Copy all of the records exactly.

Stored items from a collection
»»

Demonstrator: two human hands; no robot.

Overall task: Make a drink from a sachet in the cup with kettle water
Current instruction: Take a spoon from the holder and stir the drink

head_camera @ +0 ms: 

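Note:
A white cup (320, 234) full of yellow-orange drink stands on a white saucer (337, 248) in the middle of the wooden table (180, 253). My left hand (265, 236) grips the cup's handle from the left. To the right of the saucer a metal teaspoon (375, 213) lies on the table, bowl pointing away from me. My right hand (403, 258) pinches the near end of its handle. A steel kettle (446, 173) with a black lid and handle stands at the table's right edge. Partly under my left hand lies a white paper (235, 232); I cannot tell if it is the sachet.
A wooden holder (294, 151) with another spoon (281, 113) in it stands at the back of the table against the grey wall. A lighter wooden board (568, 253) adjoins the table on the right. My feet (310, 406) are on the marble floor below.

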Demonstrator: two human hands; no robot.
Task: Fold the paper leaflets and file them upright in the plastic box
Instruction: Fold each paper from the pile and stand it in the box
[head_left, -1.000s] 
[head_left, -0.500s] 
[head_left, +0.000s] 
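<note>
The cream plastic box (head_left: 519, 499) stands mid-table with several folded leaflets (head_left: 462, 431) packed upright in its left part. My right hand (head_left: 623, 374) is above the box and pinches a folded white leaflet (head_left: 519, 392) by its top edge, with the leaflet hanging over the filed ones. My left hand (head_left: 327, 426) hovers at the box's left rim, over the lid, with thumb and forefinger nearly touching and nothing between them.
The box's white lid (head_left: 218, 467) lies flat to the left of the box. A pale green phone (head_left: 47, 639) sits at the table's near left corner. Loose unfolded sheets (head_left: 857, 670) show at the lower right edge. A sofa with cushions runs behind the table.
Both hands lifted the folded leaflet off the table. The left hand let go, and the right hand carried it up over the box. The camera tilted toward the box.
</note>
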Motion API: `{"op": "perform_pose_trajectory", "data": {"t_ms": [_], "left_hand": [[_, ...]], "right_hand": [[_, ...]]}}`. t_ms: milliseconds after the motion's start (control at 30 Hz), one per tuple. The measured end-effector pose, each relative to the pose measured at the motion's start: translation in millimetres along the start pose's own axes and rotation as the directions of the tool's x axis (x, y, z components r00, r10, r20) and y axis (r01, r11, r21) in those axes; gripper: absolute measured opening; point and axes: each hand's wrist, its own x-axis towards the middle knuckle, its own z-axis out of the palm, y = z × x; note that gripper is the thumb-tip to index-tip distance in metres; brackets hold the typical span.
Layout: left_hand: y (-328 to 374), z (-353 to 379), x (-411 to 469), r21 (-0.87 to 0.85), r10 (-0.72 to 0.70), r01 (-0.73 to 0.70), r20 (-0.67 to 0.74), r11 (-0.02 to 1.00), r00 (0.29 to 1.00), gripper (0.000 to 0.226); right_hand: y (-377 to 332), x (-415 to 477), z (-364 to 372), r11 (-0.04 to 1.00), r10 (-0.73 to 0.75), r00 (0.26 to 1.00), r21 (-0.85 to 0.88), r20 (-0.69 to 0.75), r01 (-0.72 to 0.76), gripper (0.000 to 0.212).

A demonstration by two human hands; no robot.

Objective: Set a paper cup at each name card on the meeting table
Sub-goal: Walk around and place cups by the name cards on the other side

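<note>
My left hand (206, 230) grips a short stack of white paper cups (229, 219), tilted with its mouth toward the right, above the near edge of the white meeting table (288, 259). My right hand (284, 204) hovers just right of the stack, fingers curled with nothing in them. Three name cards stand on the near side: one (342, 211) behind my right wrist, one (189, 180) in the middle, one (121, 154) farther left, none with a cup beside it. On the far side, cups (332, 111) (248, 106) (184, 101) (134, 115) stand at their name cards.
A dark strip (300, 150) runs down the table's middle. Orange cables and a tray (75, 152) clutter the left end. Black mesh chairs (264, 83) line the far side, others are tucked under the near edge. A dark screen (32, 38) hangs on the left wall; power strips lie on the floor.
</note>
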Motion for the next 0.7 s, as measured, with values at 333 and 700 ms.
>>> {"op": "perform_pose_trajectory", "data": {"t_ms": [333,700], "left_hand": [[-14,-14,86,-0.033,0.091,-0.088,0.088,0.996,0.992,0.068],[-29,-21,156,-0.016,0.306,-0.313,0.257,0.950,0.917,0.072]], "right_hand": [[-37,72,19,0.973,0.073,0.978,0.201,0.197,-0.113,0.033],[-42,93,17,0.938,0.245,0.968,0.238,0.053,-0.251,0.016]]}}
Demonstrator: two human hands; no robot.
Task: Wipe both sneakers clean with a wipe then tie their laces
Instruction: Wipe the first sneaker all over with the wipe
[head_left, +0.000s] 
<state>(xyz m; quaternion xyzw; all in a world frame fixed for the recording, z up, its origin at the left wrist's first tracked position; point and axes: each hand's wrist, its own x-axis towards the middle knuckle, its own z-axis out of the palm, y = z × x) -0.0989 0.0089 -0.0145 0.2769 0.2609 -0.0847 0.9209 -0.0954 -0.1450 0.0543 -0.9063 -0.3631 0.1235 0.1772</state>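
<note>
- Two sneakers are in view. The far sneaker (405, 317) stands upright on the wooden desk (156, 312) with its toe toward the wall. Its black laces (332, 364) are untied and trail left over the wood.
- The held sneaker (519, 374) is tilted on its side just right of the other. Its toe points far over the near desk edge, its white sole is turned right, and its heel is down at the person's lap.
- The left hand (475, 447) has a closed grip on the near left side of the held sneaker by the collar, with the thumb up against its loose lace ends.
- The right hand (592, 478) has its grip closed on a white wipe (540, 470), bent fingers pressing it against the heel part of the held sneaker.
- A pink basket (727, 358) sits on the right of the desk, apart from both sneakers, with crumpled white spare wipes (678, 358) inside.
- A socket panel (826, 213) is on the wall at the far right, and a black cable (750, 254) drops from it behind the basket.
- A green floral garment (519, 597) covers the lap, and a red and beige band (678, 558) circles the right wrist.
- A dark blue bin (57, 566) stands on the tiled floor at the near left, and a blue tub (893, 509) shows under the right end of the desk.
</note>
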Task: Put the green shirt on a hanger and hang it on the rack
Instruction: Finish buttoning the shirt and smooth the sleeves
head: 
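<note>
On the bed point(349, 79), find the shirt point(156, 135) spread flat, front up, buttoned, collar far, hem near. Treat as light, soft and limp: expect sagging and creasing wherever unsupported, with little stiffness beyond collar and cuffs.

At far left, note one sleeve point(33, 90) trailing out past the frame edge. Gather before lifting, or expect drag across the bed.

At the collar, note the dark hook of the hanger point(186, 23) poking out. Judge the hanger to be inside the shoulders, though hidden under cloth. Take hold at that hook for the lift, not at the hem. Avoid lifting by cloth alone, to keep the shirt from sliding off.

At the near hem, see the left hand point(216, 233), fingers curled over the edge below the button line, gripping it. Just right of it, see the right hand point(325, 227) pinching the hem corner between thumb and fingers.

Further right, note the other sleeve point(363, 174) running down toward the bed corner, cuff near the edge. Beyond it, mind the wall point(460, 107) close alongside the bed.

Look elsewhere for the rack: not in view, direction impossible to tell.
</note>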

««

▸ **Task result**
Demonstrator: two human hands; no robot.

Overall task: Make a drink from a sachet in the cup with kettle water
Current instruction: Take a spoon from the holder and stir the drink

head_camera @ +0 ms: 

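Note:
A white cup (320, 234) full of yellow-orange drink stands on a white saucer (337, 248) in the middle of the wooden table (180, 253). My left hand (265, 236) grips the cup's handle from the left. To the right of the saucer a metal teaspoon (375, 213) lies on the table, bowl pointing away from me. My right hand (403, 258) pinches the near end of its handle. A steel kettle (446, 173) with a black lid and handle stands at the table's right edge. Partly under my left hand lies a white paper (235, 232); I cannot tell if it is the sachet.
A wooden holder (294, 151) with another spoon (281, 113) in it stands at the back of the table against the grey wall. A lighter wooden board (568, 253) adjoins the table on the right. My feet (310, 406) are on the marble floor below.
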
Demonstrator: two human hands; no robot.
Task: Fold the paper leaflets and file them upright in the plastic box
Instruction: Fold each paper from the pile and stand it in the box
[head_left, -1.000s] 
[head_left, -0.500s] 
[head_left, +0.000s] 
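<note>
The cream plastic box (head_left: 519, 499) stands mid-table with several folded leaflets (head_left: 462, 431) packed upright in its left part. My right hand (head_left: 623, 374) is above the box and pinches a folded white leaflet (head_left: 519, 392) by its top edge, with the leaflet hanging over the filed ones. My left hand (head_left: 327, 426) hovers at the box's left rim, over the lid, with thumb and forefinger nearly touching and nothing between them.
The box's white lid (head_left: 218, 467) lies flat to the left of the box. A pale green phone (head_left: 47, 639) sits at the table's near left corner. Loose unfolded sheets (head_left: 857, 670) show at the lower right edge. A sofa with cushions runs behind the table.
Both hands lifted the folded leaflet off the table. The left hand let go, and the right hand carried it up over the box. The camera tilted toward the box.
</note>
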Motion API: `{"op": "perform_pose_trajectory", "data": {"t_ms": [_], "left_hand": [[_, ...]], "right_hand": [[_, ...]]}}`. t_ms: milliseconds after the motion's start (control at 30 Hz), one per tuple. The measured end-effector pose, each relative to the pose measured at the motion's start: translation in millimetres along the start pose's own axes and rotation as the directions of the tool's x axis (x, y, z components r00, r10, r20) and y axis (r01, r11, r21) in those axes; gripper: absolute measured opening; point and axes: each hand's wrist, its own x-axis towards the middle knuckle, its own z-axis out of the palm, y = z × x; note that gripper is the thumb-tip to index-tip distance in metres; brackets hold the typical span.
Layout: left_hand: y (-328 to 374), z (-353 to 379), x (-411 to 469), r21 (-0.87 to 0.85), r10 (-0.72 to 0.70), r01 (-0.73 to 0.70), r20 (-0.67 to 0.74), r11 (-0.02 to 1.00), r00 (0.29 to 1.00), gripper (0.000 to 0.226); right_hand: y (-377 to 332), x (-415 to 477), z (-364 to 372), r11 (-0.04 to 1.00), r10 (-0.73 to 0.75), r00 (0.26 to 1.00), r21 (-0.85 to 0.88), r20 (-0.69 to 0.75), r01 (-0.72 to 0.76), gripper (0.000 to 0.212).

A demonstration by two human hands; no robot.

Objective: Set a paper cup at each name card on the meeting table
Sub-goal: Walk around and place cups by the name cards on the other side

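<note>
My left hand (206, 230) grips a short stack of white paper cups (229, 219), tilted with its mouth toward the right, above the near edge of the white meeting table (288, 259). My right hand (284, 204) hovers just right of the stack, fingers curled with nothing in them. Three name cards stand on the near side: one (342, 211) behind my right wrist, one (189, 180) in the middle, one (121, 154) farther left, none with a cup beside it. On the far side, cups (332, 111) (248, 106) (184, 101) (134, 115) stand at their name cards.
A dark strip (300, 150) runs down the table's middle. Orange cables and a tray (75, 152) clutter the left end. Black mesh chairs (264, 83) line the far side, others are tucked under the near edge. A dark screen (32, 38) hangs on the left wall; power strips lie on the floor.
</note>
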Motion for the next 0.7 s, as measured, with values at 333 and 700 ms.
>>> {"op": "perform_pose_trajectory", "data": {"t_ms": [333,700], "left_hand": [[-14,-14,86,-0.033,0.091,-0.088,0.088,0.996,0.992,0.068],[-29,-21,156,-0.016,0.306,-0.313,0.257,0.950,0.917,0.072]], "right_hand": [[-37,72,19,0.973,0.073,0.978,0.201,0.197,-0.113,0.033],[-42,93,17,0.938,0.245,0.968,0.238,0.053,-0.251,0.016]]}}
Demonstrator: two human hands; no robot.
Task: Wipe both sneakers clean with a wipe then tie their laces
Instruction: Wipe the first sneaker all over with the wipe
[head_left, +0.000s] 
<state>(xyz m; quaternion xyzw; all in a world frame fixed for the recording, z up, its origin at the left wrist's first tracked position; point and axes: each hand's wrist, its own x-axis towards the middle knuckle, its own z-axis out of the palm, y = z × x) -0.0989 0.0089 -0.0145 0.2769 0.2609 -0.0847 0.9209 -0.0954 -0.1450 0.0543 -0.9063 -0.3631 0.1235 0.1772</state>
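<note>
- Two sneakers are in view. The far sneaker (405, 317) stands upright on the wooden desk (156, 312) with its toe toward the wall. Its black laces (332, 364) are untied and trail left over the wood.
- The held sneaker (519, 374) is tilted on its side just right of the other. Its toe points far over the near desk edge, its white sole is turned right, and its heel is down at the person's lap.
- The left hand (475, 447) has a closed grip on the near left side of the held sneaker by the collar, with the thumb up against its loose lace ends.
- The right hand (592, 478) has its grip closed on a white wipe (540, 470), bent fingers pressing it against the heel part of the held sneaker.
- A pink basket (727, 358) sits on the right of the desk, apart from both sneakers, with crumpled white spare wipes (678, 358) inside.
- A socket panel (826, 213) is on the wall at the far right, and a black cable (750, 254) drops from it behind the basket.
- A green floral garment (519, 597) covers the lap, and a red and beige band (678, 558) circles the right wrist.
- A dark blue bin (57, 566) stands on the tiled floor at the near left, and a blue tub (893, 509) shows under the right end of the desk.
</note>
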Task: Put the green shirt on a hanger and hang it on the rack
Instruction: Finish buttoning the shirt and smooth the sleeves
head: 
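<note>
On the bed point(349, 79), find the shirt point(156, 135) spread flat, front up, buttoned, collar far, hem near. Treat as light, soft and limp: expect sagging and creasing wherever unsupported, with little stiffness beyond collar and cuffs.

At far left, note one sleeve point(33, 90) trailing out past the frame edge. Gather before lifting, or expect drag across the bed.

At the collar, note the dark hook of the hanger point(186, 23) poking out. Judge the hanger to be inside the shoulders, though hidden under cloth. Take hold at that hook for the lift, not at the hem. Avoid lifting by cloth alone, to keep the shirt from sliding off.

At the near hem, see the left hand point(216, 233), fingers curled over the edge below the button line, gripping it. Just right of it, see the right hand point(325, 227) pinching the hem corner between thumb and fingers.

Further right, note the other sleeve point(363, 174) running down toward the bed corner, cuff near the edge. Beyond it, mind the wall point(460, 107) close alongside the bed.

Look elsewhere for the rack: not in view, direction impossible to tell.
</note>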

The exercise closes with this answer.